TASK INSTRUCTIONS:
Give back all of the data, word for word.

COLLECTED MATERIAL:
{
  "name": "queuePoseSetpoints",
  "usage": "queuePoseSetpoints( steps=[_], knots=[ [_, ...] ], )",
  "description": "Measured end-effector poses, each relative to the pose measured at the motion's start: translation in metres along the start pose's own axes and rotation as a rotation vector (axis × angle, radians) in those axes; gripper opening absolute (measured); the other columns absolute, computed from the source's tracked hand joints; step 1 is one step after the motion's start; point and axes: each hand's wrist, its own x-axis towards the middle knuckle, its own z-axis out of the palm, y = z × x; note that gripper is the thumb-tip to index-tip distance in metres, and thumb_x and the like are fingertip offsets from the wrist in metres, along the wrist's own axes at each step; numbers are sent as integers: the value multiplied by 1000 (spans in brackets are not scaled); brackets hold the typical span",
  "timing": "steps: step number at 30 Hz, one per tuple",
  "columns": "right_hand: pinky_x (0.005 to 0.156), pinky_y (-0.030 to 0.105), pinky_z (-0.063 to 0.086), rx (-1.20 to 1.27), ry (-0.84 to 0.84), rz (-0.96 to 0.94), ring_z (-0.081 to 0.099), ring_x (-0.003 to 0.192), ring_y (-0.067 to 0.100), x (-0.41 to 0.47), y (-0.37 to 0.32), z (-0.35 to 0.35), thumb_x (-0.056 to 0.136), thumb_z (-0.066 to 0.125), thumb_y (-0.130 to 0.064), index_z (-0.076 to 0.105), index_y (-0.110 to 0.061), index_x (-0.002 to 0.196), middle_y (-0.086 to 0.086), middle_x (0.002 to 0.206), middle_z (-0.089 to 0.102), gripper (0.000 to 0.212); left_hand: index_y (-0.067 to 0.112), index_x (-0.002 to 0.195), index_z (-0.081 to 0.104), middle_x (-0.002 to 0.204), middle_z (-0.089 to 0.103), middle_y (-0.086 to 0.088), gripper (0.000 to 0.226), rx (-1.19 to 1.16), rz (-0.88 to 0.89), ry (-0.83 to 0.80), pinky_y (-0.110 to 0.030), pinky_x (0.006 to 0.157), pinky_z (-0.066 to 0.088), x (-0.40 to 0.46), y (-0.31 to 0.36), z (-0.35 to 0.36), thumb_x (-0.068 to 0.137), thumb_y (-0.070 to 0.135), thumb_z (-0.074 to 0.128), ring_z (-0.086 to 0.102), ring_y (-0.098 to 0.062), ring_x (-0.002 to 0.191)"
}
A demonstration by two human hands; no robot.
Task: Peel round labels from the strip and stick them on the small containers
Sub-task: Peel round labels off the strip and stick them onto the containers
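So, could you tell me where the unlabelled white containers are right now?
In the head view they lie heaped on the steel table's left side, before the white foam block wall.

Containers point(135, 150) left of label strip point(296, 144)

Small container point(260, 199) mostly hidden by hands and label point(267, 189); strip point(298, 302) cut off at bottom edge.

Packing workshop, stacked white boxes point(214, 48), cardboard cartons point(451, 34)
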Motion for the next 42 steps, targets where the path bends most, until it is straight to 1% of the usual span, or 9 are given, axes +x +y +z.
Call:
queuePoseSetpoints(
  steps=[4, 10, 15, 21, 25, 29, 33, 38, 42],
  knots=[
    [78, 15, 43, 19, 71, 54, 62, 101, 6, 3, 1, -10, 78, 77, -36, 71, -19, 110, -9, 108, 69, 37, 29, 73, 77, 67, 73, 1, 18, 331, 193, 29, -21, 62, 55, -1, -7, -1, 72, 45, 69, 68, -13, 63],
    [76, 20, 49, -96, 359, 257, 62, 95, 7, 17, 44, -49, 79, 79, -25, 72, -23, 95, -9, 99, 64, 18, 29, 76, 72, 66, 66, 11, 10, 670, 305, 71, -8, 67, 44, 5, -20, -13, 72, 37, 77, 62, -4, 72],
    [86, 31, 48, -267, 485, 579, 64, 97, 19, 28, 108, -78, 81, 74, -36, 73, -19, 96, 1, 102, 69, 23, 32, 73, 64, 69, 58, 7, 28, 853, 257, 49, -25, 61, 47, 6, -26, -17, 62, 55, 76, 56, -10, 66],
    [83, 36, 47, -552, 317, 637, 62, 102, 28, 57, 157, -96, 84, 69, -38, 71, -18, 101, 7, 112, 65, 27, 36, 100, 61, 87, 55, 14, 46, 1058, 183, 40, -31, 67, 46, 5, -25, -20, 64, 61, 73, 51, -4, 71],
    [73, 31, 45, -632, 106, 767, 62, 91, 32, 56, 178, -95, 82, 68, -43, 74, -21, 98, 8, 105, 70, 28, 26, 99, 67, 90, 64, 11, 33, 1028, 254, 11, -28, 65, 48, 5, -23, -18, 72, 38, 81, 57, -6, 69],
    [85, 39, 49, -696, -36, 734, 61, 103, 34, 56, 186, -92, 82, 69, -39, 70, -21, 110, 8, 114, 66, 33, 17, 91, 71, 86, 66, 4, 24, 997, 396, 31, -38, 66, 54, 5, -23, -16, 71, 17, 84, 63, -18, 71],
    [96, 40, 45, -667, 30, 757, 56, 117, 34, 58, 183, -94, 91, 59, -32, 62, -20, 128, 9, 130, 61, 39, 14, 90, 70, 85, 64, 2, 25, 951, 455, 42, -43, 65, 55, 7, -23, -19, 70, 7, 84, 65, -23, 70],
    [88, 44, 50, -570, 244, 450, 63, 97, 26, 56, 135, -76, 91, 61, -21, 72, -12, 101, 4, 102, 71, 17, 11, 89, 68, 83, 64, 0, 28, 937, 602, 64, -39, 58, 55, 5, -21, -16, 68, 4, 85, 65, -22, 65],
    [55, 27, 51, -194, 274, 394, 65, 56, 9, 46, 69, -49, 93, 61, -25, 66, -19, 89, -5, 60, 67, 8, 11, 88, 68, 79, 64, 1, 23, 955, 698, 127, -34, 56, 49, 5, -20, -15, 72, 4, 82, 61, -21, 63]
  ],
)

EXPECTED ANSWER:
{
  "name": "queuePoseSetpoints",
  "usage": "queuePoseSetpoints( steps=[_], knots=[ [_, ...] ], )",
  "description": "Measured end-effector poses, each relative to the pose measured at the motion's start: translation in metres along the start pose's own axes and rotation as a rotation vector (axis × angle, radians) in those axes; gripper opening absolute (measured); the other columns absolute, computed from the source's tracked hand joints; step 1 is one step after the motion's start; point and axes: each hand's wrist, its own x-axis towards the middle knuckle, its own z-axis out of the palm, y = z × x; note that gripper is the thumb-tip to index-tip distance in metres, and thumb_x and the like are fingertip offsets from the wrist in metres, along the wrist's own axes at each step; numbers are sent as integers: the value multiplied by 1000 (spans in brackets are not scaled); brackets hold the typical span",
  "timing": "steps: step number at 30 Hz, one per tuple",
  "columns": "right_hand: pinky_x (0.005 to 0.156), pinky_y (-0.030 to 0.105), pinky_z (-0.063 to 0.086), rx (-1.20 to 1.27), ry (-0.84 to 0.84), rz (-0.96 to 0.94), ring_z (-0.081 to 0.099), ring_x (-0.003 to 0.192), ring_y (-0.067 to 0.100), x (-0.41 to 0.47), y (-0.37 to 0.32), z (-0.35 to 0.35), thumb_x (-0.056 to 0.136), thumb_z (-0.066 to 0.125), thumb_y (-0.130 to 0.064), index_z (-0.076 to 0.105), index_y (-0.110 to 0.061), index_x (-0.002 to 0.196), middle_y (-0.086 to 0.086), middle_x (0.002 to 0.206), middle_z (-0.089 to 0.102), gripper (0.000 to 0.212); left_hand: index_y (-0.067 to 0.112), index_x (-0.002 to 0.195), index_z (-0.081 to 0.104), middle_x (-0.002 to 0.204), middle_z (-0.089 to 0.103), middle_y (-0.086 to 0.088), gripper (0.000 to 0.226), rx (-1.19 to 1.16), rz (-0.88 to 0.89), ry (-0.83 to 0.80), pinky_y (-0.110 to 0.030), pinky_x (0.006 to 0.157), pinky_z (-0.066 to 0.088), x (-0.40 to 0.46), y (-0.31 to 0.36), z (-0.35 to 0.36), thumb_x (-0.068 to 0.137), thumb_y (-0.070 to 0.135), thumb_z (-0.074 to 0.128), ring_z (-0.086 to 0.102), ring_y (-0.098 to 0.062), ring_x (-0.002 to 0.191)"
}
A demonstration by two human hands; no robot.
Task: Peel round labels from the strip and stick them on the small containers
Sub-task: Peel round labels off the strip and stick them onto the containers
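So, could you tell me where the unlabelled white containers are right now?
In the head view they lie heaped on the steel table's left side, before the white foam block wall.

Containers point(135, 150) left of label strip point(296, 144)

Small container point(260, 199) mostly hidden by hands and label point(267, 189); strip point(298, 302) cut off at bottom edge.

Packing workshop, stacked white boxes point(214, 48), cardboard cartons point(451, 34)
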Motion for the next 42 steps, targets where the path bends most, until it is straight to 1% of the usual span, or 9 are given, axes +x +y +z.
Call:
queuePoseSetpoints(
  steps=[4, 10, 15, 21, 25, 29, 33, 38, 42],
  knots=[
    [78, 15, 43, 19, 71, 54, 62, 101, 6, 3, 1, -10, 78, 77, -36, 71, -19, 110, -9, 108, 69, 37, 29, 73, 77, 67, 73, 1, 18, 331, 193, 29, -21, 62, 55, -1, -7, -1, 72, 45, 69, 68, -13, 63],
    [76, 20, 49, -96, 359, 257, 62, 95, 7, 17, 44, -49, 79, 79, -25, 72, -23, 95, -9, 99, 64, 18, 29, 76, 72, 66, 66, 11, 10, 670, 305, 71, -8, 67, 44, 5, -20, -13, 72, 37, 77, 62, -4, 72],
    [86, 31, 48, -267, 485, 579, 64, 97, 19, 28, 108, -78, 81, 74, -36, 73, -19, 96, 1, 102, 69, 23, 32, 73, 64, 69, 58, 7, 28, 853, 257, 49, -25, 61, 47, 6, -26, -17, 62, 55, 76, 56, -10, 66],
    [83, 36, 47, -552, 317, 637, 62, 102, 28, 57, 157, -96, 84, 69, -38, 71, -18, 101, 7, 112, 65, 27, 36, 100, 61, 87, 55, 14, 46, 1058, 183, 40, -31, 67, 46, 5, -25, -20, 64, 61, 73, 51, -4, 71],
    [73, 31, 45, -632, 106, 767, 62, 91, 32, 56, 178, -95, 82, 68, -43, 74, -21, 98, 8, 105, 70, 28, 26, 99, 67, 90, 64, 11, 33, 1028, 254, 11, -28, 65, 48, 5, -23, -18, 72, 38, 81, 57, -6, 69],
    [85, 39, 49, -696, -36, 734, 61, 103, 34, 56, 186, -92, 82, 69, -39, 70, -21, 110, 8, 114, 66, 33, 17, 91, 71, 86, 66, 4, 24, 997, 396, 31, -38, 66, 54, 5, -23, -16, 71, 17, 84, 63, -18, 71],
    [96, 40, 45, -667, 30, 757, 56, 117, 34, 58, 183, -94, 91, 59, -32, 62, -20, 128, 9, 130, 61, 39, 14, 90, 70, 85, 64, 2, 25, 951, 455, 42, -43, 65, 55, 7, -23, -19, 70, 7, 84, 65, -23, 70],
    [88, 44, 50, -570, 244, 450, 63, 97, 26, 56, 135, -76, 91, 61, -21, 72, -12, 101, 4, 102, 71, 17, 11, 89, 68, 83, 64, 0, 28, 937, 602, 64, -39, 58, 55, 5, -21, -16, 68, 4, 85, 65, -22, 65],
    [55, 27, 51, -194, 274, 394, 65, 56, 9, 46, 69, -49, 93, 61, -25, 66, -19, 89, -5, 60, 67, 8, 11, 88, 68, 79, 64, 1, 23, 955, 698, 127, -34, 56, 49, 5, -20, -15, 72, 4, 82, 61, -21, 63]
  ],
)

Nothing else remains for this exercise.